A2A, Ok Milano a Cda con 12 componenti, ma su resto delibera stallo totale

lunedì 23 dicembre 2013 19:02
 

MILANO, 23 dicembre (Reuters) - Il consiglio comunale di Milano ha approvato a maggioranza la delibera sulla riduzione a dodici dei consiglieri del prossimo Cda di A2A, post passaggio dal duale al tradizionale, così come ha già licenziato il comune di Brescia, mentre sul resto della delibera, cambio di statuto e vendita fino al 5,12% del capitale della superutility lombarda, è stallo totale.

C'è il rischio concreto che, in assenza di un accordo fra maggioranza e opposizione sugli 89 emendamenti presentati, il consiglio non riesca ad approvare in tempo una parte della delibera, in particolare quella sulla vendita delle azioni, rimandando il tutto a dopo le festività. Una prospettiva che potrebbe penalizzare il titolo in Borsa perché darebbe l'impressione di un azionariato diviso.

Di fatto Milano sta inseguendo Brescia - che ha già approvato la delibera venerdì scorso - senza possibilità di cambiare nulla, pena un nuovo passaggio al consiglio comunale del capoluogo bresciano. La modifica dello statuto va approvata entro il 31 dicembre affinché entri in vigore a partire da gennaio e consenta sia il passaggio dal sistema duale a quello tradizionale, diminuendo il numero dei consiglieri dai 23 attuali a 12 più cinque componenti del collegio sindacale, sia la vendita delle azioni. Nelle intenzioni dei due sindaci il rinnovo del consiglio dovrebbe avvenire con l'assemblea della prossima primavera.
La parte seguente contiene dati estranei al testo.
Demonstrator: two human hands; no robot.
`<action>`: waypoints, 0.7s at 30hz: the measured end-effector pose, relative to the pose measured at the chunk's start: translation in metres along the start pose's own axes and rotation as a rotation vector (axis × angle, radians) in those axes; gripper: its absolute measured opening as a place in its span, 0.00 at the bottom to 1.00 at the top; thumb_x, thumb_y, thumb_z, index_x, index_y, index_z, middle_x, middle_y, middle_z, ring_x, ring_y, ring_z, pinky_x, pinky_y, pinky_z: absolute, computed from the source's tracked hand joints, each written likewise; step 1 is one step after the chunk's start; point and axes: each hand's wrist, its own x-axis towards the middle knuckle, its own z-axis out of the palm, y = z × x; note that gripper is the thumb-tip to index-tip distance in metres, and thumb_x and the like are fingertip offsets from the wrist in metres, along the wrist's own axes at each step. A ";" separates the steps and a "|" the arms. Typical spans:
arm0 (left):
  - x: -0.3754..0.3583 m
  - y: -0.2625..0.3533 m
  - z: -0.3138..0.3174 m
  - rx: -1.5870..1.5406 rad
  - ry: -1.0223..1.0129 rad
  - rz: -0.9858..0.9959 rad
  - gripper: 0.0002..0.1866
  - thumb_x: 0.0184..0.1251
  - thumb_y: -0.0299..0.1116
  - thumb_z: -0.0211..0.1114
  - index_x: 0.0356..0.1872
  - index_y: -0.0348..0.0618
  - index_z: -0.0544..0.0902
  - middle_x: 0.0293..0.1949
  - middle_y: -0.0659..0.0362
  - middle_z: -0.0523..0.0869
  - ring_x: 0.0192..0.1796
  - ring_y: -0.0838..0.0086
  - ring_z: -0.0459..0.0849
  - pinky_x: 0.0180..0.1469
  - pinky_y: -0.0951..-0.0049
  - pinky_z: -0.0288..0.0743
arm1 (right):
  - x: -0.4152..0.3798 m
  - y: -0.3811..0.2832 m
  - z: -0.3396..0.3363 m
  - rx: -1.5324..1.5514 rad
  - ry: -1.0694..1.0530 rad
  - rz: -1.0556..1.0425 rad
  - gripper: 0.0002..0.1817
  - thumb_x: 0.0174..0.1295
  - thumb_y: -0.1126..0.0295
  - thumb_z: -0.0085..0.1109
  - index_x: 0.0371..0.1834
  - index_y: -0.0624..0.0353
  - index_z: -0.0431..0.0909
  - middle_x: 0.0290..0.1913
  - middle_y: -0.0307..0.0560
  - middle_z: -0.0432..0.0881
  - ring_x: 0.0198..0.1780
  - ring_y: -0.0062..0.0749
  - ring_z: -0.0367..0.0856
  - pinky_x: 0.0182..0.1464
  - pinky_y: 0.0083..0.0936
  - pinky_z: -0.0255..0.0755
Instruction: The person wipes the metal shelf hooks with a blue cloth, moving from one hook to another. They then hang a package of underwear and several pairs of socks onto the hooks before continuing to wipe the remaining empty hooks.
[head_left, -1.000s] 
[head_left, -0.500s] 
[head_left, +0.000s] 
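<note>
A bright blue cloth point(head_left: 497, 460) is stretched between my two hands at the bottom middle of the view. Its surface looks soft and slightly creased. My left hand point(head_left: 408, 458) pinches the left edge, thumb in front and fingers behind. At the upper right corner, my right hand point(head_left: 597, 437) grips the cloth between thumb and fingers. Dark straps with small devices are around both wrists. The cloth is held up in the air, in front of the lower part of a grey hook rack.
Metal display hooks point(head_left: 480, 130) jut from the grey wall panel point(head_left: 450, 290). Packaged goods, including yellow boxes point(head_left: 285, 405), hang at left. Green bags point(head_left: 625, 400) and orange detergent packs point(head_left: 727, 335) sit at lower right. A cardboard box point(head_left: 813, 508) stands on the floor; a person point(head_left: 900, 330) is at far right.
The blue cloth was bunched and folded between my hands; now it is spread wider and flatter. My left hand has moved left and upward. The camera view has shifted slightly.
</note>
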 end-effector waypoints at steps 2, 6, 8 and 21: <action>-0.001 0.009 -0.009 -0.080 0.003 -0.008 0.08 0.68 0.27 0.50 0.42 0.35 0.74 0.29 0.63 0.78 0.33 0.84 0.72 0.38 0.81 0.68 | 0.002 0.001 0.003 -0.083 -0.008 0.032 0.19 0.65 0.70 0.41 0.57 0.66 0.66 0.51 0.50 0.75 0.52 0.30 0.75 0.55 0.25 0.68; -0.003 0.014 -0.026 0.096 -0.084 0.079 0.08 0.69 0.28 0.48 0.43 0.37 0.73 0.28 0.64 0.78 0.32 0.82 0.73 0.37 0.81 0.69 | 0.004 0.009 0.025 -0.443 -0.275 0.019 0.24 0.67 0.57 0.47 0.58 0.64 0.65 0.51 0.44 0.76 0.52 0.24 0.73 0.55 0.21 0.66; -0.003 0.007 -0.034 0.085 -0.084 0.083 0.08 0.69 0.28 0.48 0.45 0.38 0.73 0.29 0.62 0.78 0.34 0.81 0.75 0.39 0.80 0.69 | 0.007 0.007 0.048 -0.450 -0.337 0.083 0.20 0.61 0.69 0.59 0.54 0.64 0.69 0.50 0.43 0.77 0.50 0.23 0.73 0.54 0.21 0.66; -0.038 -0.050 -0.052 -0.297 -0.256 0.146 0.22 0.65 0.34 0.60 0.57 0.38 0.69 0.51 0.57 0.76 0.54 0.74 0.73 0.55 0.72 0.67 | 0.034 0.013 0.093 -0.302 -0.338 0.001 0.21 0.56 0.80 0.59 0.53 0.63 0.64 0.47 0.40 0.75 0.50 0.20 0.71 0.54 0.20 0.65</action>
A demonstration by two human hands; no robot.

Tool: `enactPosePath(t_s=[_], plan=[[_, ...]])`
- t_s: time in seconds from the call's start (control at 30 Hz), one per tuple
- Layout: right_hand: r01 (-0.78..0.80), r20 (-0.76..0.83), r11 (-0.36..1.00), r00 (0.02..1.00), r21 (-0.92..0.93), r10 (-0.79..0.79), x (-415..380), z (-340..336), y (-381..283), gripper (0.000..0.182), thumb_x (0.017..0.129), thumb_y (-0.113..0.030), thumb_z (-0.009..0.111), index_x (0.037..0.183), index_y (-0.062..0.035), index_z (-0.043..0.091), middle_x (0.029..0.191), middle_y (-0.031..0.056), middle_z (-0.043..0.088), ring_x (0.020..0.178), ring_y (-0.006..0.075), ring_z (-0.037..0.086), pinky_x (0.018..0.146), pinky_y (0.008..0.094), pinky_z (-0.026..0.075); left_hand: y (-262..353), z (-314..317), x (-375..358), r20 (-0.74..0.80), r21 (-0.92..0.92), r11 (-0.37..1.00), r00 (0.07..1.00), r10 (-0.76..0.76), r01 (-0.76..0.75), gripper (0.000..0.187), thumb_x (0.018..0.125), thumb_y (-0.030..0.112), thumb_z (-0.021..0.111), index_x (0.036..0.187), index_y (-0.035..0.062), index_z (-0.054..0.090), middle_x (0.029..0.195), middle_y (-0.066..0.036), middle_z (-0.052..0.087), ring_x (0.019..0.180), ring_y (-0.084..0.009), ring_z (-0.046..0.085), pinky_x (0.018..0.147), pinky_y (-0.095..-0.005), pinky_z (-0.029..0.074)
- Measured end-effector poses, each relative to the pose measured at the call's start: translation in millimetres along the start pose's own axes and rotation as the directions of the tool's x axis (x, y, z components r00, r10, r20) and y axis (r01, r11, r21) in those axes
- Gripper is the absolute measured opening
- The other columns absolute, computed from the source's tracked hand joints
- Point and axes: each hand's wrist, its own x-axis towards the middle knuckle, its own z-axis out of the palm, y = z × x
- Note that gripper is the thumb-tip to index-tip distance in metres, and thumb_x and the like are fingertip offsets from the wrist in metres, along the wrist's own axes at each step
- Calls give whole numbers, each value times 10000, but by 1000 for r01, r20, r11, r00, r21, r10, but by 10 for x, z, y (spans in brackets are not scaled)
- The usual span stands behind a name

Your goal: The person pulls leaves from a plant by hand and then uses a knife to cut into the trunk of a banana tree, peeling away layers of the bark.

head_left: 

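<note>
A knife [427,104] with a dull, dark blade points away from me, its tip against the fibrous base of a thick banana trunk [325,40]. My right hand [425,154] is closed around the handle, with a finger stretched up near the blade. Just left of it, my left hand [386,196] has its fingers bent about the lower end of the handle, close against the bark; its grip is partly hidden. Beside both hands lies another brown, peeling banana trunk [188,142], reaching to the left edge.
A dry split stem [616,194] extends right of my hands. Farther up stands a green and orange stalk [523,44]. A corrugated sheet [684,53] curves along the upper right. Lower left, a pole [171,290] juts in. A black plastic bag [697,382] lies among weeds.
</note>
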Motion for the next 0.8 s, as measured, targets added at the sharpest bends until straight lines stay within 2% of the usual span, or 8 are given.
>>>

Il punto d'incontro potrebbe essere la destinazione dei circa 70 milioni di euro che dovrebbe fruttare la cessione del 2,5% del capitale di A2A da parte di ognuno dei due comuni. Nel primo pomeriggio il sindaco Giuliano Pisapia ha detto: "Dobbiamo lasciare alla città un grande progetto che renda Milano ancora più attrattiva e attraente", lasciando aperta la possibilità di un accordo con le opposizioni su quale progetto privilegiare.

Il centrodestra chiede che questi soldi siano destinati o al sito Expo 2015 post evento oppure al canale scolmatore a Niguarda per risolvere il problema dell'esondazione del Seveso o per la sistemazione dei Navigli. A Brescia, i proventi della cessione andranno a ridurre gli interessi legati al mutuo contratto dal comune per realizzare la metropolitana.

Riferendosi poi ad A2A Pisapia ha aggiunto: "Vogliamo che A2A funzioni, dia dividendi e possa anche permettere alla città di fare investimenti importanti". Quanto al duale, il sindaco ha ricordato che "per anni non ha funzionato bene, con continue discese in Borsa, tanto che si è dimostrato in molti casi non efficiente e solo due società, tra quelle quotate in Borsa, lo hanno mantenuto".